● **TASK ITEM**: Look for "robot" in each line of the entries, and return the matching lines.

● **DATA FOR PROCESSING**:
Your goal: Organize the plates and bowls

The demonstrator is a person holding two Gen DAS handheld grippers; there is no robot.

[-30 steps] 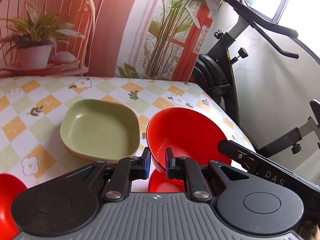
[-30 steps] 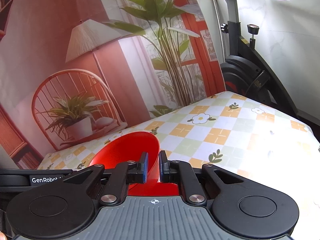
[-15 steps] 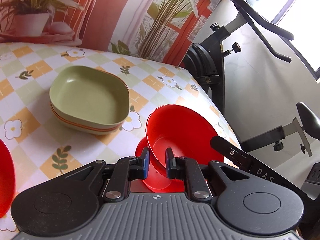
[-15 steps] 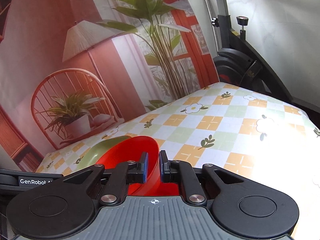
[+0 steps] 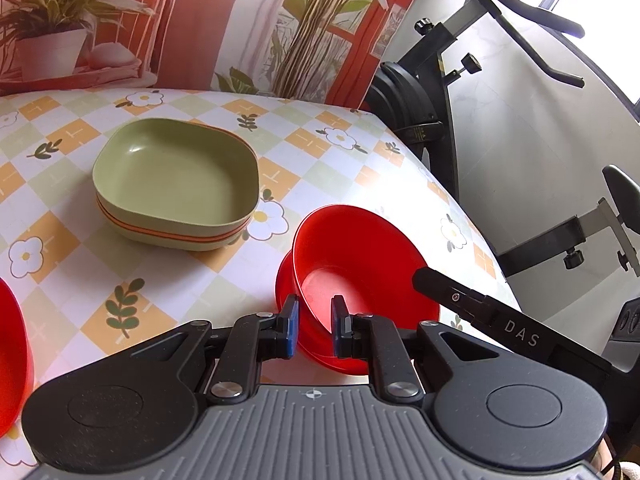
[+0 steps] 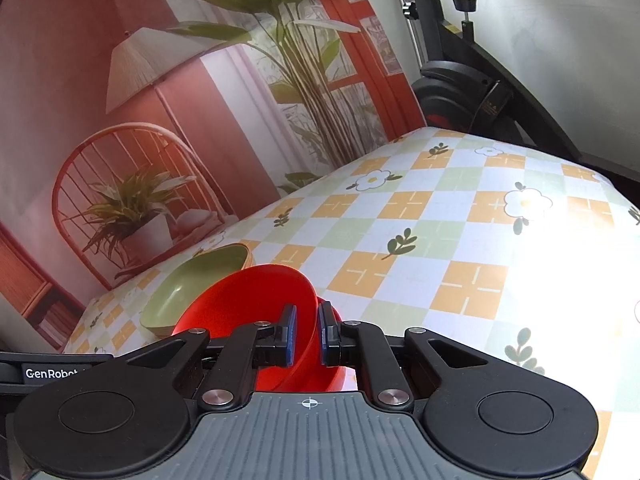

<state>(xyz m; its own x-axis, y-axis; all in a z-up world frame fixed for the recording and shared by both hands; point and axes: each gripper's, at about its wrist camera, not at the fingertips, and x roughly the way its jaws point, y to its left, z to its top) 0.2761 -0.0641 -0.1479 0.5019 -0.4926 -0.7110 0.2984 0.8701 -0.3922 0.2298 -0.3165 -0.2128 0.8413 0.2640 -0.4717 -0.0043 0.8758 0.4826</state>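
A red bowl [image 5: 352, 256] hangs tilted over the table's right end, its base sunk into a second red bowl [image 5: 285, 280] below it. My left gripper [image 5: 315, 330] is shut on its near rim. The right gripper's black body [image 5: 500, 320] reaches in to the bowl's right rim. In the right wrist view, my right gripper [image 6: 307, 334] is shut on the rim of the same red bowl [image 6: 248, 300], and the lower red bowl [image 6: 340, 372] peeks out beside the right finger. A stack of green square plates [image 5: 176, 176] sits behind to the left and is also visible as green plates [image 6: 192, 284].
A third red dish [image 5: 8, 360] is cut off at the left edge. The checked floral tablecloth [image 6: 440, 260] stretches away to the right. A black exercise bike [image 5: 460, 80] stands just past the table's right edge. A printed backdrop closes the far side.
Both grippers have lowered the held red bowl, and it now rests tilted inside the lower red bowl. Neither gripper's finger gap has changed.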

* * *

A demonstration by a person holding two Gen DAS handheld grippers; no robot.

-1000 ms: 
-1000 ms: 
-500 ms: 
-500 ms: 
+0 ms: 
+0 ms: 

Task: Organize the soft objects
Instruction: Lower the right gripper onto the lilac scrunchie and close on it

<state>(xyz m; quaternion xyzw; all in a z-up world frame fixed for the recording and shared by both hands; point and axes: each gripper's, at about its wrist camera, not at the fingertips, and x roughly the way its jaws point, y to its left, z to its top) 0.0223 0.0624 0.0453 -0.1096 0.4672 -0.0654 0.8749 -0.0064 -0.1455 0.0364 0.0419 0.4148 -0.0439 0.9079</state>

● **WRITTEN RESPONSE**:
The demonstrator is a person holding two Gen DAS handheld grippers; there is no robot.
A demonstration by a person holding two Gen DAS handheld grippers; no robot.

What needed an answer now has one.